I want to make a few points that have not been made. It is important to understand the context within which price caps are going to be set. A number of times in the debate reference has been made to the introduction of smart meters. That is not going to happen by chance, it is going to happen because the major suppliers have been told that they have to be introduced. The cost is not insignificant: 50 million smart meters will need to be installed at a cost of something like £7 billion. There is a long way to go: only about 12% of the smart meter installation has been completed.
An independent analysis by an energy sector expert points out:
“An energy price cap that pushes the industry as a whole to break-even or losses has significant implications on the smart meter roll-out programme”,
and that it is,
“absolutely essential to secure the cost-effective deployment of electric vehicles in addition to enabling the reduction of switching times to 24 hours”.
That will be one of the benefits of the smart meter rollout. If we want to encourage electric vehicles—which we do, as we know—smart meters need to be a key part of that.
I was also interested to see that the report talked about the incentives to switch. It said:
“The cap is intended to be set at a level that provides customers incentives to switch. When the CMA surveyed customers to understand the level of savings from switching that would encourage them to switch, it found that the median amount of savings”,
for customers was £120. It went on:
“At savings of £50, only 7% of customers were interested in switching … The survey did not find any meaningful variation in the level of savings required by different demographic groups”.
That is a really interesting bit of analysis, ironically by the Competition and Markets Authority.
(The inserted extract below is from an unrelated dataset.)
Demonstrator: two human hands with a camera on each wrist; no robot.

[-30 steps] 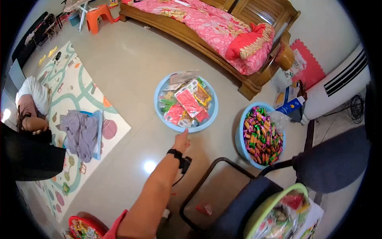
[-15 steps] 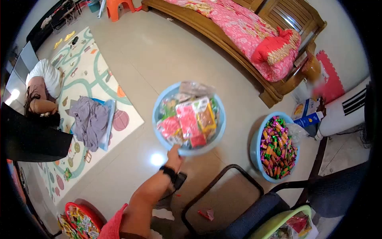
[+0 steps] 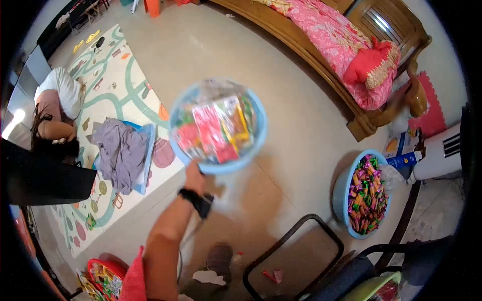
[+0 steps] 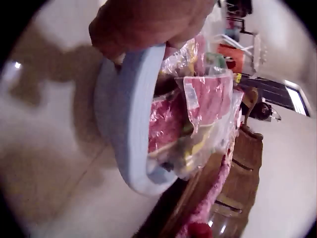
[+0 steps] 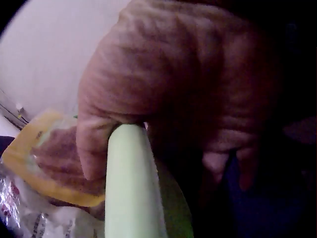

I will go on to what we expect from our major energy suppliers, which are vital to the UK economy and the day-to-day lives of British citizens. They account for something like 2.3% of gross domestic product and £100 billion of investment has been earmarked to 2020-21 to ensure that the lights stay on and customers have reliable, affordable and low-carbon energy. There are 600,000 people employed in the sector—even more, if you include indirect jobs—and it is at the forefront of essential new technology, as I have said, such as the smart meter rollout. That will facilitate the rollout of electric vehicles, which will be a £200 billion global market in 2019.
Energy companies are at the forefront of training apprentices. For example, Centrica has six training academies, employs 27,000 people in the UK and has trained 1,000 apprentices a year in recent years, including 2,500 smart apprentices. These are no mean considerations and they do not just happen. I hope there is recognition of this. Energy companies supply households with their gas and electricity, and the market is more open and competitive than it has ever been. Some of this statistical evidence is interesting. We have had an argument about suppliers but the fact is that there are more suppliers than before. I do not disagree with my noble friend about concentration but there has been significant switching. Nearly 400,000 customers switched during January 2018, a 14% increase on the same period last year, while 5.5 million customers—one in six—switched supplier in 2017. Awareness of the ability to switch is high; I have already given the Committee that information. It is interesting that in the BEIS tracker polling, public concern about energy bills does not rank higher than it does about other household bills.
I want to make my position clear. I am not in hock to the energy companies—I will finish in a minute—and I am in favour of a price cap, but it has to be administered in a way that takes cognisance of the role that energy companies play. It also has to be done in an appropriate way. Unfortunately, my quote from the Green Paper was anticipated by the noble Lord, Lord Hunt, so I will not go through that again but I believe that the evidence to support this amendment is overwhelming and, on those grounds, I support him.